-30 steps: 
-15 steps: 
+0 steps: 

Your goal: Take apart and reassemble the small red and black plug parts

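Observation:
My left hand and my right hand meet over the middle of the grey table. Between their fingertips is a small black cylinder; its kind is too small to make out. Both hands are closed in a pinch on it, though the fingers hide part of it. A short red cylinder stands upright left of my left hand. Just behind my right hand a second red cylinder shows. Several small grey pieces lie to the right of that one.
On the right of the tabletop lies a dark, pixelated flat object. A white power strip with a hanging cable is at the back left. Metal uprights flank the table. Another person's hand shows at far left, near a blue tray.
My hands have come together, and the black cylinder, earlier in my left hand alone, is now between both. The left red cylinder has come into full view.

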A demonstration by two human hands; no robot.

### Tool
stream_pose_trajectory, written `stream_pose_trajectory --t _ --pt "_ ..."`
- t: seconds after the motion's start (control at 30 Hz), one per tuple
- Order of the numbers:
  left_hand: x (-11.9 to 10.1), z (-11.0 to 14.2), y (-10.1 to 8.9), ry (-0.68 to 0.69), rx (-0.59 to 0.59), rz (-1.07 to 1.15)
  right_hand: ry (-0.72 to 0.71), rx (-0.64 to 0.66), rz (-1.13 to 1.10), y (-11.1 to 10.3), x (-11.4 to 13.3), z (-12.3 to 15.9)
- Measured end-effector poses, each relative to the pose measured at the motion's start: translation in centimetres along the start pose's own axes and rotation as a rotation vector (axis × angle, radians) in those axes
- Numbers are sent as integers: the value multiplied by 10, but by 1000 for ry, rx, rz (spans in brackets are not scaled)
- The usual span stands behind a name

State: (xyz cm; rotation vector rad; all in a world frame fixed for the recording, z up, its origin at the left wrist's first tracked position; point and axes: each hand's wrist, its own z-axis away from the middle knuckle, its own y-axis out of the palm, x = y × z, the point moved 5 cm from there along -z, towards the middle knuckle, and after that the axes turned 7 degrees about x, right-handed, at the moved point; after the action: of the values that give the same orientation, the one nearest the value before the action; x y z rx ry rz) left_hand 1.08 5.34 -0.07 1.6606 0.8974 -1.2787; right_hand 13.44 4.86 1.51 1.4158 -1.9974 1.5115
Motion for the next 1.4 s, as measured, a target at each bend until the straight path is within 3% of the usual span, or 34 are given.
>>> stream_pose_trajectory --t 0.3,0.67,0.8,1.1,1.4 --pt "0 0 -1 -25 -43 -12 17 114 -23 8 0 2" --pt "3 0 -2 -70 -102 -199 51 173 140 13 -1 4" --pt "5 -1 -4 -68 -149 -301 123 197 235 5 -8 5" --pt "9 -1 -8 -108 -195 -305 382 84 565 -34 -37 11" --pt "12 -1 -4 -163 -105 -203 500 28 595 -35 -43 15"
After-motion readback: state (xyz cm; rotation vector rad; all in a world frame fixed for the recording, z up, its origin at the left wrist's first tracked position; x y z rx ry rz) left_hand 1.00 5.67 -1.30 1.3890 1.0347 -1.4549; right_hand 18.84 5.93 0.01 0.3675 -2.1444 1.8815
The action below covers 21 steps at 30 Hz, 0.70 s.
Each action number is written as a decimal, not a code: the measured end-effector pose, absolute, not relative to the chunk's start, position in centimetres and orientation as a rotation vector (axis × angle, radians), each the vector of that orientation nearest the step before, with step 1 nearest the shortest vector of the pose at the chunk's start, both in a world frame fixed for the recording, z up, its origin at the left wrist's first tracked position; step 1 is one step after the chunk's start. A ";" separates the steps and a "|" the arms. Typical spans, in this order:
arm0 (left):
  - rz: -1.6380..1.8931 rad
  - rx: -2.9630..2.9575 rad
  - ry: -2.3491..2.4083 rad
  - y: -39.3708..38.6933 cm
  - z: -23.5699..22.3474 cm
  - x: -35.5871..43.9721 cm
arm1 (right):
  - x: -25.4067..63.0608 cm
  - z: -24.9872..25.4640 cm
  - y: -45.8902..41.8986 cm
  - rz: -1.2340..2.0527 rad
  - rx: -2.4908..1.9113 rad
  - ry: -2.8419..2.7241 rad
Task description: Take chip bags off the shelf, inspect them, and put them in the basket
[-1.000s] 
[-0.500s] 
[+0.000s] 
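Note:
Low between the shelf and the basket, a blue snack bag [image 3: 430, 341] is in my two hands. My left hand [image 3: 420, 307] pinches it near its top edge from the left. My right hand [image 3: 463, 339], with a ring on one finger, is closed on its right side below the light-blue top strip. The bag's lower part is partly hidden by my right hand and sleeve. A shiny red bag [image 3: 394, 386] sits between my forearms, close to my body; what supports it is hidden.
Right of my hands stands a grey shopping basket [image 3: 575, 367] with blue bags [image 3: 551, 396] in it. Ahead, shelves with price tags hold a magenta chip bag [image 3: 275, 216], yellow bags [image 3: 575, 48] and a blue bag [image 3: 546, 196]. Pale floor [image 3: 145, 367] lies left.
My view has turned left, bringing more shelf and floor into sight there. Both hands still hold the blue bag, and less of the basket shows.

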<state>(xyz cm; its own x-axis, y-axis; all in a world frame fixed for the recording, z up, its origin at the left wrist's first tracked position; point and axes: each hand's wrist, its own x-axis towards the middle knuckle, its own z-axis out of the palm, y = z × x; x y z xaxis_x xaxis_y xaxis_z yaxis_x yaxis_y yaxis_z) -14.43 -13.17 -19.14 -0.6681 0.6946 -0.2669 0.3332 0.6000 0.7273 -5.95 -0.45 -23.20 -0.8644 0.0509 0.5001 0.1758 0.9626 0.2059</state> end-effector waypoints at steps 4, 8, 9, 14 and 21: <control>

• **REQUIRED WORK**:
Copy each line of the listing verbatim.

• **FINISHED TASK**:
-30 steps: 
-15 steps: 
+0 steps: 

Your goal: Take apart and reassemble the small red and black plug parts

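Observation:
My left hand and my right hand meet over the middle of the grey table. Between their fingertips is a small black cylinder; its kind is too small to make out. Both hands are closed in a pinch on it, though the fingers hide part of it. A short red cylinder stands upright left of my left hand. Just behind my right hand a second red cylinder shows. Several small grey pieces lie to the right of that one.
On the right of the tabletop lies a dark, pixelated flat object. A white power strip with a hanging cable is at the back left. Metal uprights flank the table. Another person's hand shows at far left, near a blue tray.
My hands have come together, and the black cylinder, earlier in my left hand alone, is now between both. The left red cylinder has come into full view.
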
A demonstration by two human hands; no robot.

### Tool
stream_pose_trajectory, written `stream_pose_trajectory --t _ --pt "_ ..."`
- t: seconds after the motion's start (control at 30 Hz), one per tuple
- Order of the numbers:
  left_hand: x (-11.9 to 10.1), z (-11.0 to 14.2), y (-10.1 to 8.9), ry (-0.68 to 0.69), rx (-0.59 to 0.59), rz (-1.07 to 1.15)
  right_hand: ry (-0.72 to 0.71), rx (-0.64 to 0.66), rz (-1.13 to 1.10), y (-11.1 to 10.3), x (-11.4 to 13.3), z (-12.3 to 15.9)
- Measured end-effector poses, each relative to the pose measured at the motion's start: translation in centimetres along the start pose's own axes and rotation as a rotation vector (axis × angle, radians) in those axes
- Numbers are sent as integers: the value multiplied by 10, but by 1000 for ry, rx, rz (spans in brackets are not scaled)
- The usual span stands behind a name

State: (xyz cm; rotation vector rad; all in a world frame fixed for the recording, z up, its origin at the left wrist's first tracked position; point and axes: each hand's wrist, its own z-axis away from the middle knuckle, its own y-axis out of the palm, x = y × z, the point moved 5 cm from there along -z, towards the middle knuckle, and after that the axes turned 7 degrees about x, right-handed, at the moved point; after the action: of the values that give the same orientation, the one nearest the value before the action; x y z rx ry rz) left_hand 1.08 5.34 -0.07 1.6606 0.8974 -1.2787; right_hand 13.44 4.86 1.51 1.4158 -1.9974 1.5115
Motion for the next 1.4 s, as measured, a target at each bend until the straight path is within 3% of the usual span, or 34 are given.
>>> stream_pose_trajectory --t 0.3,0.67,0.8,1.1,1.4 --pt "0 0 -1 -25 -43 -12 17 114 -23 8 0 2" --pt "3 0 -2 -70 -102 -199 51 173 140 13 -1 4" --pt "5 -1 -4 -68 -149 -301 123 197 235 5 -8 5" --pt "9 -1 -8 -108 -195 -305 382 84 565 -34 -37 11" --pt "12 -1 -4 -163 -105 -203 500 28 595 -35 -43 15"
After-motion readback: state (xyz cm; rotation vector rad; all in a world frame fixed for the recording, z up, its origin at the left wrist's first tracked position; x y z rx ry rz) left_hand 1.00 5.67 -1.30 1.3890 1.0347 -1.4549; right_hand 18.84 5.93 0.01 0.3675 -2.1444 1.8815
The action below covers 21 steps at 30 Hz, 0.70 s.
Each action number is written as a decimal, not a code: the measured end-effector pose, absolute, not relative to the chunk's start, position in centimetres and orientation as a rotation vector (axis × angle, radians), each the vector of that orientation nearest the step before, with step 1 nearest the shortest vector of the pose at the chunk's start, both in a world frame fixed for the recording, z up, its origin at the left wrist's first tracked position; step 1 is one step after the chunk's start. A ";" separates the steps and a "|" the arms. Typical spans, in this order:
arm0 (left):
  - rz: -1.6380..1.8931 rad
  - rx: -2.9630..2.9575 rad
  - ry: -2.3491..2.4083 rad
  - y: -39.3708..38.6933 cm
  - z: -23.5699..22.3474 cm
  - x: -35.5871..43.9721 cm
arm1 (right):
  - x: -25.4067..63.0608 cm
  - z: -24.9872..25.4640 cm
  - y: -45.8902..41.8986 cm
  - rz: -1.2340..2.0527 rad
  - rx: -2.4908..1.9113 rad
  - ry: -2.8419..2.7241 rad
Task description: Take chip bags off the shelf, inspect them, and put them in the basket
[-1.000s] 
[-0.500s] 
[+0.000s] 
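Note:
Low between the shelf and the basket, a blue snack bag [image 3: 430, 341] is in my two hands. My left hand [image 3: 420, 307] pinches it near its top edge from the left. My right hand [image 3: 463, 339], with a ring on one finger, is closed on its right side below the light-blue top strip. The bag's lower part is partly hidden by my right hand and sleeve. A shiny red bag [image 3: 394, 386] sits between my forearms, close to my body; what supports it is hidden.
Right of my hands stands a grey shopping basket [image 3: 575, 367] with blue bags [image 3: 551, 396] in it. Ahead, shelves with price tags hold a magenta chip bag [image 3: 275, 216], yellow bags [image 3: 575, 48] and a blue bag [image 3: 546, 196]. Pale floor [image 3: 145, 367] lies left.
My view has turned left, bringing more shelf and floor into sight there. Both hands still hold the blue bag, and less of the basket shows.
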
<state>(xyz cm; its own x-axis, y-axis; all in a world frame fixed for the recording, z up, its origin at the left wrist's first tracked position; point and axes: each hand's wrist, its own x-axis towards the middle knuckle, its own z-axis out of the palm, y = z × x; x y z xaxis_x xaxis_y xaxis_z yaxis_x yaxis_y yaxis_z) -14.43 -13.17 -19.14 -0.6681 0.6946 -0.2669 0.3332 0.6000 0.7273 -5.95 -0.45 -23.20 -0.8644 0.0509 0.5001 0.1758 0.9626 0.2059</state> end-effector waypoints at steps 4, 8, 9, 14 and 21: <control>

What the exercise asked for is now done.